Project Plan: At a Glance
• Phase 1: Initial Self-Farm Creation and Farmer Pool (Already Complete)
• Phase 2: Focus on Sizeable Production (Currently in progress)
• Phase 3: Exporting the Product
• Phase 4: Sharing and Replicating the Business Model with State Governments and Administrative Bodies
• Phase 5: Crowdfunding and Global Expansion
As a part of Phase 4, Mr. Ailawadi and his team are already in discussions with numerous DMs in the states of Odisha, Jharkhand, Kerela, and Bihar. Many of them have agreed to provide land, support, and subsidies. For Project Phase 5, Ryma intends to utilise the 200 acres of additional land that they own through crowdfunding. Ryma would offer foreign investors ownership of a geotagged pond with assured fixed annual returns. The Investors would just need to pay for the management and setup, and Ryma’s team would do the rest.
Meet the Leaders
Amit Ailawadi, the Founder of “Ryma Foodtech”, is driving the achievements of the firm forward and essentially rewriting its success story. With 22 years of rich experience in Management and IT, he has a proven track record of spearheading projects for prestigious firms like Microsoft, Cisco, and Hewlett Packard as Global IT head for a multinational company.

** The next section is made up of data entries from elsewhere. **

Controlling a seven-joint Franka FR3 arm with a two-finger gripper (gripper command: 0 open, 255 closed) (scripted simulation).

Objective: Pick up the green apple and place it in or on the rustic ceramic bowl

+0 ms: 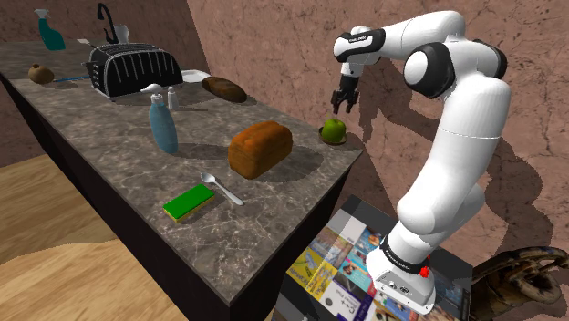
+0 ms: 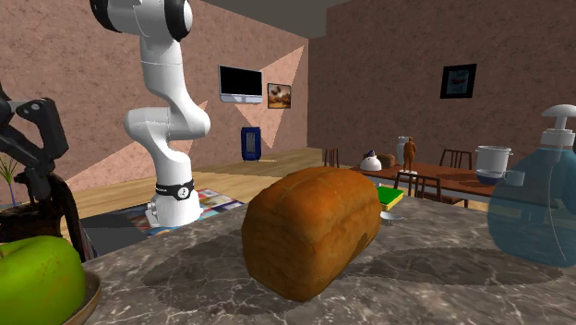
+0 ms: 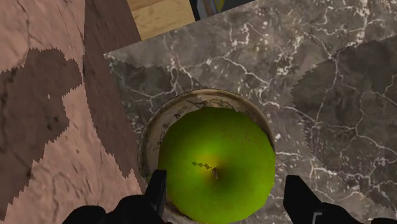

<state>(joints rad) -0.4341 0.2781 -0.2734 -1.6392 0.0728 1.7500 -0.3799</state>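
Our gripper hangs just above the green apple, its fingers spread apart and clasping nothing. We see the apple already sitting in the pale bowl at the corner of the tabletop, by the wall. We judge it firm, fairly light, smooth-skinned and round, so apt to slip; we would pinch it across its widest girth.

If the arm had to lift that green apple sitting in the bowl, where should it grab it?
Across its widest part, from straight above. The apple is round with its stem dimple facing up, and the bowl rings its base, so a low sideways approach looks blocked. The open gripper hangs overhead, fingers either side.
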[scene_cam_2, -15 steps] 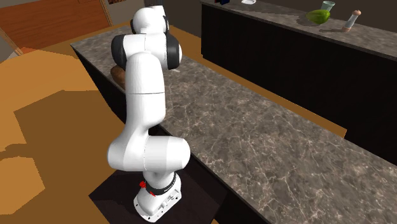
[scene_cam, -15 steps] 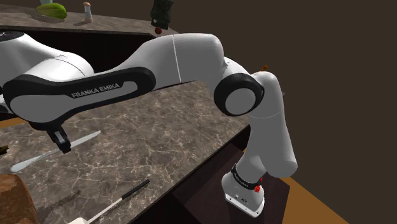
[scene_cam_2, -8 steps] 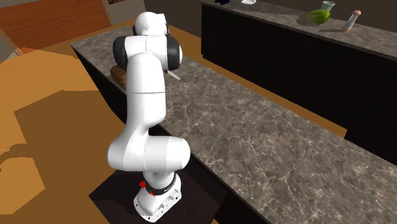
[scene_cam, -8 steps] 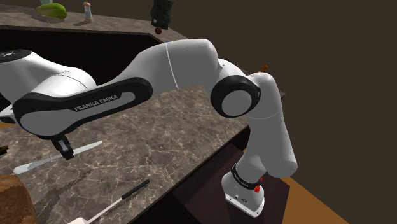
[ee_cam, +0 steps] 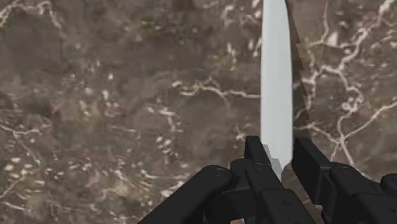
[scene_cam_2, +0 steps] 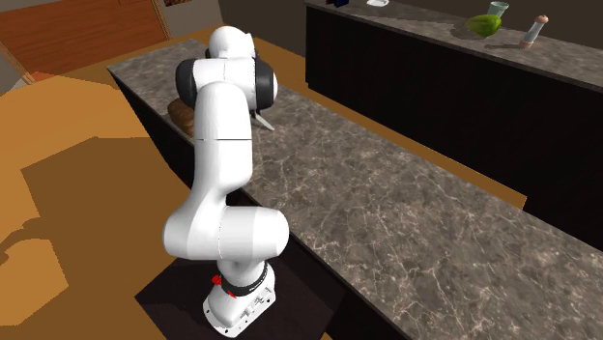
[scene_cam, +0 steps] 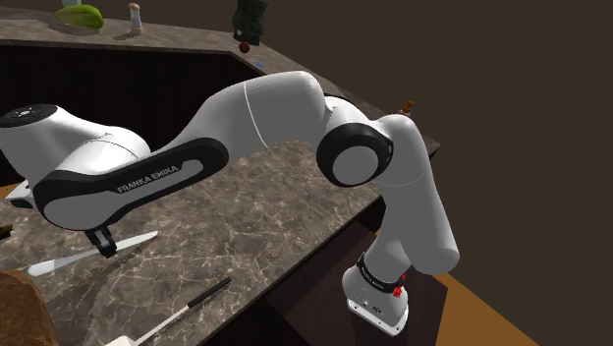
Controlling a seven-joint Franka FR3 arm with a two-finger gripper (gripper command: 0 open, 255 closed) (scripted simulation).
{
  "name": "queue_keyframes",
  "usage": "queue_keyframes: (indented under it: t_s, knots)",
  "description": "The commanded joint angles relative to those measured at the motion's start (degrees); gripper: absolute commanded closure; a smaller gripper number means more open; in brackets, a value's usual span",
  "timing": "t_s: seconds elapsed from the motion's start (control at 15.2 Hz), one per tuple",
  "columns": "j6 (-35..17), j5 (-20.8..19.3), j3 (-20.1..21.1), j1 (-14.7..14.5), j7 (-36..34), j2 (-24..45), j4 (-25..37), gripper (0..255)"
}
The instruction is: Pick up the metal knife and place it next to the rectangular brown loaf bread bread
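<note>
Knife (scene_cam: 133,241) pinched in the jaws, just above the desk (scene_cam: 257,218), loaf (scene_cam: 18,313) near.
Jaws are closed on the flat blade at about mid-length. In the wrist view the blade runs straight out past the fingertips (ee_cam: 256,149) with a thin shadow beside it, so I read it as lifted, barely. Risks:
- **Slip:** it's a narrow pinch on a smooth blade with long overhang both ways, so it can pivot or slide out on a fast swing.
- **Snag:** with the carry this low, one end can catch the desk and twist in the grip.
- **Overshoot:** the loaf is close to one end, so going too far shoves it or lands the knife on top, not beside.
- **Drop spot:** a black utensil (scene_cam: 193,297) lies near the desk edge, so keep the drop off it.
</note>
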State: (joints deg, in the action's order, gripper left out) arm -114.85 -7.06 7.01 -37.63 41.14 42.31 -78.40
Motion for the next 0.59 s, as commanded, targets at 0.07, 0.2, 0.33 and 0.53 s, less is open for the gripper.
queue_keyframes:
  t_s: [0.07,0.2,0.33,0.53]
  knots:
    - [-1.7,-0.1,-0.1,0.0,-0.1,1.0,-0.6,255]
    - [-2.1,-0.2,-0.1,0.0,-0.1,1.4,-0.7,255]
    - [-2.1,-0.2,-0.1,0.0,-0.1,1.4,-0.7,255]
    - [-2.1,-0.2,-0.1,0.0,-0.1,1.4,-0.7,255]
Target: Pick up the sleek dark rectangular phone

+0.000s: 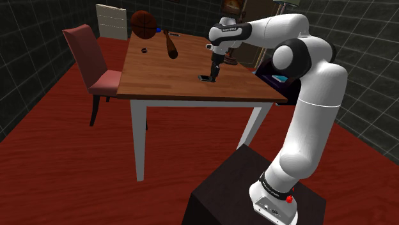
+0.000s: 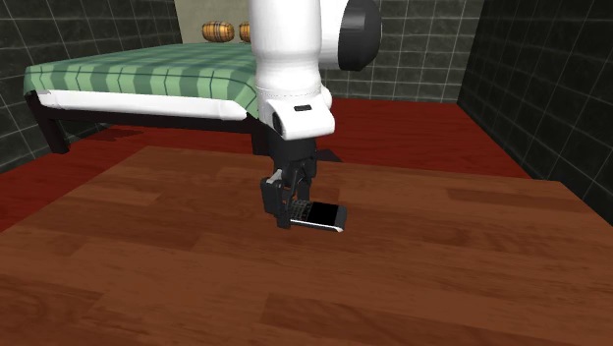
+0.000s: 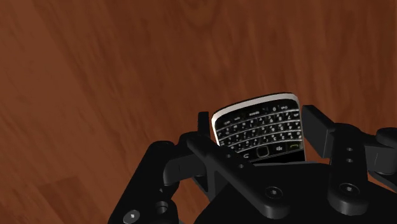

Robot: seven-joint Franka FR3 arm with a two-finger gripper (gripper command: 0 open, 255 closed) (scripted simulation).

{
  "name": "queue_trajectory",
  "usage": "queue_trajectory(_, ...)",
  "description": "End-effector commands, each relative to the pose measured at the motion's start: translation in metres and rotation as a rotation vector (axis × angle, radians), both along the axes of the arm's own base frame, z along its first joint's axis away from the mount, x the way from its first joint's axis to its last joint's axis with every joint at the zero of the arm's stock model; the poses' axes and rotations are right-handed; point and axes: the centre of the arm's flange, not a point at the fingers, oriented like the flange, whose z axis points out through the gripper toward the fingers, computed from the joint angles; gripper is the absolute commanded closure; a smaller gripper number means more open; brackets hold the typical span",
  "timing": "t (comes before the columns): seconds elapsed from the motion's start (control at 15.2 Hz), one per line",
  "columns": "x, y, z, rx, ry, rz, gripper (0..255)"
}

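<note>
One brown wooden worktop [image 1: 166, 80] carries the things. One white arm [image 1: 307, 89] rises from its stand, bends at the elbow and reaches over the worktop, its wrist pointing straight down. One red chair [image 1: 89, 57] stands at the shoulder view's left. One ball [image 1: 144, 24] and one bat [image 1: 171, 46] sit at the worktop's far end. The one black hand [image 2: 283, 216] pinches the single phone [image 3: 261, 130] by its long sides, near the worktop's middle. The phone is black, rectangular and silver-rimmed, with rows of tiny keys.
</note>
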Motion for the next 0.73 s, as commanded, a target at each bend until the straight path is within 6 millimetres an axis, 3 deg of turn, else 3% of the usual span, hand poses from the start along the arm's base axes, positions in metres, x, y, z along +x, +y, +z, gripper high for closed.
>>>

He is also the founder of an IT firm, Ryma Technologies, and a construction company, Rapid Bricks Inc. In 2020, with the thought of doing something for the welfare of society, he started research in the interiors and untouched parts of India. He realised that there are many small, underdeveloped villages with limited resources. To empower them, he came up with the idea of Ryma Foodtech and piloted it in 2022.
Along with him, his team is led by Jyoti Ailawadi and Dinakrushna Nayak. Jyoti is a graduate of Delhi University. With 22 years of experience, she is the Marketing and Operations head for Ryma Technologies (USA and Canada), and she has been actively leading the team to new heights. Dinakrushna, with 15 years of experience in aquaculture, is the local face of management for the project in the state of Odisha.